I thought very little about case d>1. The case d=1 was always most important for me. At the current time, I don't have ready theorem for d>1. I didn't write that theorem will look the same way for d>1. In fact I did not write anything for this case. Whole page is about the case d=1.
This corresponds also to a second part of your post. Your counterexample
3^2+6*5^2=159
evidently is for the case d=6. The part of Theorem about non-existence of solution is taking live from Cornacchia's theorem. I don't prove it on my page, since it was proved a century ago. I proved only a part, which looked new (at least for me). I had ready some remarks concerning non-existence. But I did not write it, since it was 4 in the night and I wanted this page to be off my head. For sure, I will update this page.

literka · 2013-03-07, 09:27

Quote:

Originally Posted by LaurV

Also, how do you "easy generalize" for d>1? If d>1 your theorem does not hold. Example: x^2+6*y^2=159, there is no r for which r^2=-1 (mod 159), because 159=3 (mod 4) and -1 is quadratic residue only when m=1 (mod 4). Therfore, according with your demonstration, there should be no solution for the given equation. OTOH, it is easy to see that 3^2+6*5^2=159.

After reading your post for the second time I realized that your post is a nonsense. I wrote about the case when solution r^2=-1 (mod n) exists. It is an assumption of Theorem and I did not write anything about the case when it does not exist.
Moreover, it is Cornacchia's theorem, which was not denied (except of you) for more than century. I made only some remarks.
Moreover, you wrote about theorem, but you say "according to your demonstration" not "according to your theorem".
Moreover, 3^2+6*5^2=159 is a solution for something, but does not correspond to what I wrote. I considered only equations of the form a^2+b^2=m (mod n).
Moreover, my remarks can be easily generalized for d>1, But I leave it to readers to do this. Generalized theorem does not have to look exactly the same as original.
Have you ever taken math courses?

Raman · 2013-03-07, 15:09

For d > 1, you do start with r² = -d (mod m), but do not start with r² = -1 (mod m).

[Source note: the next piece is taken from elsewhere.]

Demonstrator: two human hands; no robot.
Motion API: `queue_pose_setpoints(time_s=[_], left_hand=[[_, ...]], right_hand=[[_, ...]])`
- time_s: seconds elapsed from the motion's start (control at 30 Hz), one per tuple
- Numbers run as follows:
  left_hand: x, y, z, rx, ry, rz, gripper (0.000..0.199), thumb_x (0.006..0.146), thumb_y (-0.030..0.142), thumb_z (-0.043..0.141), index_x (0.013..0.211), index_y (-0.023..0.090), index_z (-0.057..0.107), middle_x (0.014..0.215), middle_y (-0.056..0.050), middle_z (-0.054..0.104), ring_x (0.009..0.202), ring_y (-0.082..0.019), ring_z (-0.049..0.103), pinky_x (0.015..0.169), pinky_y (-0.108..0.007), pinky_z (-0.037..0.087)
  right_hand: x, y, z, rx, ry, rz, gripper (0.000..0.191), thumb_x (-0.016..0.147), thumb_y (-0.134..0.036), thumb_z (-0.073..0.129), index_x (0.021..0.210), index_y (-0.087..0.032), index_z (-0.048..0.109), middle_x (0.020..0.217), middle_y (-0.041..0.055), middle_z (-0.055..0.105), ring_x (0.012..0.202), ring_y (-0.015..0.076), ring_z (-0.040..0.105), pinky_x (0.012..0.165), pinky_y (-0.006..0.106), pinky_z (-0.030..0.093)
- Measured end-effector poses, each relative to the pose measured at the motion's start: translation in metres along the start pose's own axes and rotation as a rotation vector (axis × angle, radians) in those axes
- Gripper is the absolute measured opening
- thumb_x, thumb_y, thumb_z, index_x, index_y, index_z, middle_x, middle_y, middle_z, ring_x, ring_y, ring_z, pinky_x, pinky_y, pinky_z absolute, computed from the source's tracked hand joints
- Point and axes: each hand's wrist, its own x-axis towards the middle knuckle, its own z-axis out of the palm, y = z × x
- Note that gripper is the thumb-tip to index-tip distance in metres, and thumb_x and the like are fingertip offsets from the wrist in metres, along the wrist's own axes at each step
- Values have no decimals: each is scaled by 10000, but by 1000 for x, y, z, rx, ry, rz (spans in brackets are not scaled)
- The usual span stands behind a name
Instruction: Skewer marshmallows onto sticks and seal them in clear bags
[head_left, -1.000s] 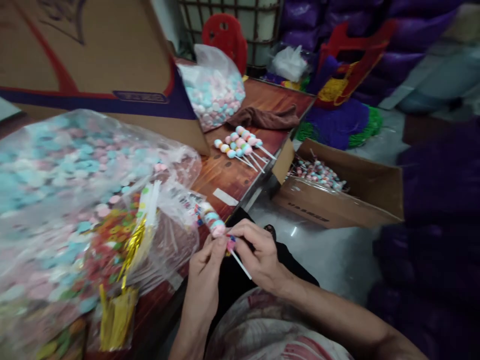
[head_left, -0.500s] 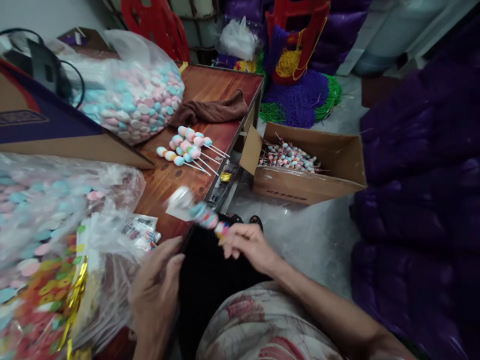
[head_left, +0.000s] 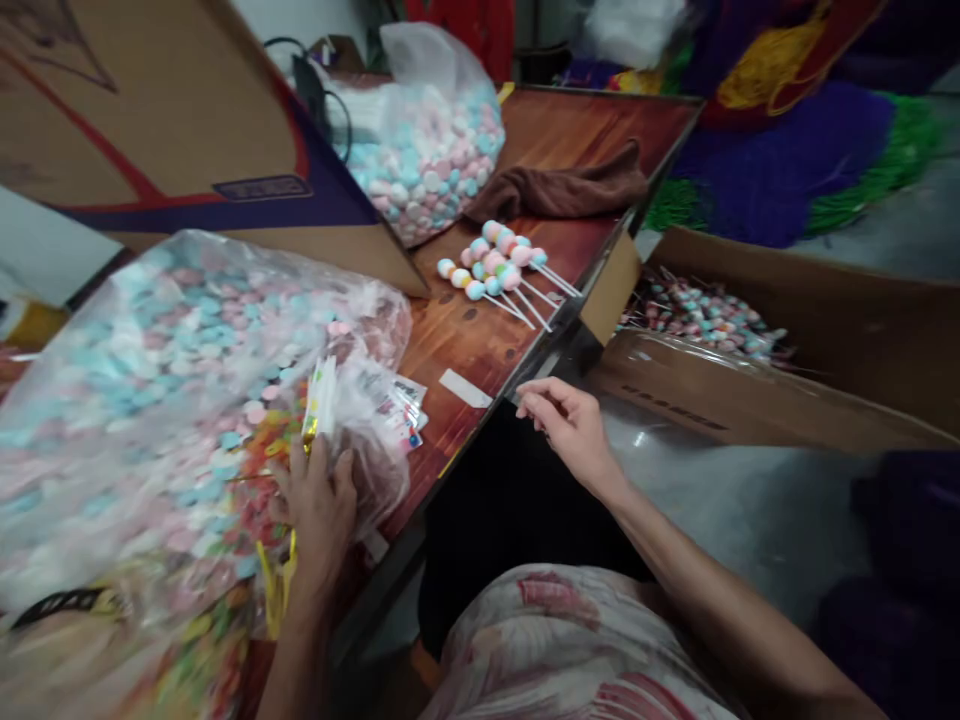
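My left hand [head_left: 319,510] reaches over the table's near side, its fingers spread on the candy bags, by white sticks [head_left: 321,395] and gold twist ties [head_left: 309,430]. Ring-shaped gummies [head_left: 274,435] lie beside its fingertips. My right hand [head_left: 566,430] hovers just off the table edge, fingers curled towards the thumb, with nothing visible in them. Beyond it, several marshmallow skewers [head_left: 495,262] lie on the table with their sticks towards the edge. Small printed packets [head_left: 405,400] and a white strip [head_left: 465,388] rest nearer to me.
A large clear bag of pastel marshmallows [head_left: 187,340] covers the left side. Behind stand a cardboard box [head_left: 187,110] and another marshmallow bag [head_left: 435,150]. A brown cloth [head_left: 570,188] lies at the back. An open carton [head_left: 675,385] holding many skewers is on the right.
The wrapped marshmallow skewer has left my right hand; where it went is not shown. My left hand has moved onto the bags by the twist ties. The view has turned left.
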Motion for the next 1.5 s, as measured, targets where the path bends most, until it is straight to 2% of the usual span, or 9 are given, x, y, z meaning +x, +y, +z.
queue_pose_setpoints(time_s=[0.2, 0.37, 0.5, 0.67, 0.77, 0.87, 1.13, 1.37, 1.5], left_hand=[[10, -18, -13, 196, 163, 17, 419, 922, 336, 573, 1316, 202, 614, 1540, -213, 401, 1472, -473, 209, 1093, -707, 203], [-2, 9, -13, -5, 291, 342, 332, 932, 210, 551, 1246, 241, 652, 1490, -149, 492, 1433, -349, 378, 1150, -598, 285], [-5, 41, -1, -310, 19, 671, 292, 974, 190, 480, 1179, 238, 682, 1181, -92, 689, 1135, -199, 636, 1024, -377, 487], [22, 29, 17, -274, -47, 479, 365, 1009, 272, 404, 1291, 192, 620, 1271, -123, 661, 1230, -240, 595, 1074, -419, 458], [35, 2, 21, -140, 18, 381, 415, 978, 307, 468, 1353, 160, 567, 1444, -174, 542, 1422, -340, 406, 1151, -556, 341], [35, -14, 19, -124, 79, 350, 421, 947, 301, 524, 1330, 138, 584, 1431, -198, 547, 1404, -350, 426, 1145, -553, 350], [26, 12, 18, -208, 121, 446, 262, 984, 290, 491, 1088, 192, 711, 1073, -101, 711, 1070, -246, 617, 981, -401, 478], [30, 18, 26, 29, 4, 332, 524, 823, 440, 729, 1262, 167, 643, 1055, -127, 658, 1007, -307, 565, 880, -423, 477], [30, 20, 27, -26, -4, 260, 355, 825, 395, 737, 1118, 202, 684, 989, -80, 681, 990, -294, 563, 882, -406, 459]], right_hand=[[-3, -14, 59, -548, -218, -582, 177, 1009, -146, 515, 993, -178, 689, 958, 76, 698, 845, 218, 587, 793, 365, 441], [8, -14, 105, -1036, -398, -707, 181, 934, -81, 570, 1011, -181, 699, 1123, 115, 646, 949, 281, 505, 809, 417, 376], [10, 0, 129, -1104, -466, -768, 159, 961, -131, 562, 1009, -152, 711, 1144, 138, 629, 1026, 303, 480, 903, 448, 359], [12, 5, 124, -1108, -455, -762, 212, 977, -155, 574, 1162, -164, 677, 1196, 120, 646, 1068, 299, 497, 1011, 470, 327], [14, 4, 113, -1036, -454, -744, 195, 977, -194, 618, 1164, -204, 675, 1293, 81, 641, 1107, 284, 515, 1036, 456, 325], [17, 6, 105, -965, -442, -737, 187, 977, -212, 640, 1160, -213, 677, 1312, 58, 650, 1121, 277, 531, 1040, 450, 336], [15, 10, 106, -892, -420, -742, 188, 974, -168, 623, 1140, -216, 695, 1304, 52, 666, 1147, 285, 545, 1036, 466, 371], [15, 12, 101, -785, -372, -754, 243, 975, -178, 589, 1207, -180, 660, 1304, 123, 642, 1139, 308, 575, 994, 480, 437], [15, 12, 100, -745, -288, -713, 295, 982, -166, 533, 1264, -167, 621, 1267, 136, 648, 1111, 302, 596, 952, 455, 477]])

Then, x = Real Part of GCD(m, r+√-d)
Then, y = Imaginary Part of GCD(m, r+√-d)

if a solution does exist to x²+dy² = m.

The Cornacchia's algorithm works out actually for the prime values of m only.

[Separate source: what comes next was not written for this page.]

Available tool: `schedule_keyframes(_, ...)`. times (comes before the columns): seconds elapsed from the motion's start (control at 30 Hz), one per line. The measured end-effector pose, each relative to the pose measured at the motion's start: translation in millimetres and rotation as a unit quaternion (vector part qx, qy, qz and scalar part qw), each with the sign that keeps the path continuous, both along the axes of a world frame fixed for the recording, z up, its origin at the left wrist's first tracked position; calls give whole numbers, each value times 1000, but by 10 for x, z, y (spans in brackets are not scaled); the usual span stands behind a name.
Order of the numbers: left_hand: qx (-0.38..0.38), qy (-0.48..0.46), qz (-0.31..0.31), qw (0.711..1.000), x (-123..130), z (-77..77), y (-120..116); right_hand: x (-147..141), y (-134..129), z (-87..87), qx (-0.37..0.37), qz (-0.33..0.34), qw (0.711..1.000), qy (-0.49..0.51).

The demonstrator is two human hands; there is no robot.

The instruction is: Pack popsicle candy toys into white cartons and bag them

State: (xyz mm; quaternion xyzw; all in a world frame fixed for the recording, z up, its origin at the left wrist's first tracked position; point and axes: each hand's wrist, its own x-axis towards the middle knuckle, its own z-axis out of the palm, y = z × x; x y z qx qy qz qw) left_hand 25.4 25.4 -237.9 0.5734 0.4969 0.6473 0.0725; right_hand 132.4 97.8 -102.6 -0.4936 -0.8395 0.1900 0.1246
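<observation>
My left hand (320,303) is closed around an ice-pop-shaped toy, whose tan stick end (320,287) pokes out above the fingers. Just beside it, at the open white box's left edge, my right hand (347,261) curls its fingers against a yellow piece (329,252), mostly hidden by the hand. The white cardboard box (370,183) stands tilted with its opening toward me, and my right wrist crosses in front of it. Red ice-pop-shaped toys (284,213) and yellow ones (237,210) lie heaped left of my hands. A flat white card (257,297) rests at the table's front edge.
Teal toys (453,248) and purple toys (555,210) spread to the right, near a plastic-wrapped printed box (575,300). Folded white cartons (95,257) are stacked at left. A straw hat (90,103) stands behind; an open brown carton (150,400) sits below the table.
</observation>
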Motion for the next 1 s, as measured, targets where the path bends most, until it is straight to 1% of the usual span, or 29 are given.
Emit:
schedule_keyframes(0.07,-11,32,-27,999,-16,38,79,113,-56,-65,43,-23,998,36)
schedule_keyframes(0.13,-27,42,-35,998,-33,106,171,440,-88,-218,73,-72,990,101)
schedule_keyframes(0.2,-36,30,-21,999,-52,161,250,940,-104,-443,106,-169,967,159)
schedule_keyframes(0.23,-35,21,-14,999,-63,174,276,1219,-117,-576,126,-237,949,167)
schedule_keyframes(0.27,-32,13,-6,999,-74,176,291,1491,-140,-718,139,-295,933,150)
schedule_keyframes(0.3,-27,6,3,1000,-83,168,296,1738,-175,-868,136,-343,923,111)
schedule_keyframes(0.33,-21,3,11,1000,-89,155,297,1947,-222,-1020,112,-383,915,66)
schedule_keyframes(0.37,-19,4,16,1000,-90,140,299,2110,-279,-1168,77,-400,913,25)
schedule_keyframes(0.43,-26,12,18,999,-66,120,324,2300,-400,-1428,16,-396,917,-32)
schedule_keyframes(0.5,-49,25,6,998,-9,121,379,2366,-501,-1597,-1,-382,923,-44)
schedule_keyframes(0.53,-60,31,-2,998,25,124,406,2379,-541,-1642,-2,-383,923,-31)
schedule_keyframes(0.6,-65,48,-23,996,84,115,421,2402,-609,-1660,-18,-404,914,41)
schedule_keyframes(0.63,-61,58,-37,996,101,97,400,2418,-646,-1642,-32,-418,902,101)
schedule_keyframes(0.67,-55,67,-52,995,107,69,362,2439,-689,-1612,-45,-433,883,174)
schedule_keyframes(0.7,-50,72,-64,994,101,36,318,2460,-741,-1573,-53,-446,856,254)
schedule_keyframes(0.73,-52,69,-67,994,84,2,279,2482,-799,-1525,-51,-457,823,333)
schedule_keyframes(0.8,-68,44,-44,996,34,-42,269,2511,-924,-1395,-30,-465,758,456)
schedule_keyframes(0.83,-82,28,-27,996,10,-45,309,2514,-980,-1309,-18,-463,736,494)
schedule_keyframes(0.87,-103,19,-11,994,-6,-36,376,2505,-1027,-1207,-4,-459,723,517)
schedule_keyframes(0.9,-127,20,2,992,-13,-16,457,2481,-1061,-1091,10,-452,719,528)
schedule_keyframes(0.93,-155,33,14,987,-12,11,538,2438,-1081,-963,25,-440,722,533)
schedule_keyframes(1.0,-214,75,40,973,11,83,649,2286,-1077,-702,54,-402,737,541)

For the composite values of m, you must combine the prime factors together by using the
underlying representable quadratic form polynomials of the same discriminant value of -4d,
by making for using the following identity / other equations, etc.

(x₁²+dy₁²)(x₂²+dy₂²) = |x₁x₂+dy₁y₂|²+d|x₁y₂-y₁x₂|² = |x₁x₂-dy₁y₂|²+d|x₁y₂+y₁x₂|²
(2x₁²+dy₁²)(2x₂²+dy₂²) = |2x₁x₂+dy₁y₂|²+2d|x₁y₂-y₁x₂|² = |2x₁x₂-dy₁y₂|²+2d|x₁y₂+y₁x₂|²

159 = 3 × 53
3 = 2x₁² + 3y₁², with x₁ = 0, y₁ = 1
53 = 2x₂² + 3y₂², with x₂ = 5, y₂² = 1

(2x₁²+dy₁²)(2x₂²+dy₂²) = |2x₁x₂+dy₁y₂|²+2d|x₁y₂-y₁x₂|² = |2x₁x₂-dy₁y₂|²+2d|x₁y₂+y₁x₂|²

159 = 3² + 6 × 5²

Or if -d is being a quadratic non-residue mod m, or if p² | m, then
if m/p² = a²+db² then certainly that
m = (pa)²+d(pb)²; m = x² + dy² form with x = pa, y = pb.

@ literka : You may wish to experiment your own algorithm / implementation
with the following twenty-six values A-Z, Cases of prime numbers that are being congruent
to {1, 9, 15, 23, 25, 39} mod 56, if in case
whether they are being of following form x²+14y², or 2x²+7y².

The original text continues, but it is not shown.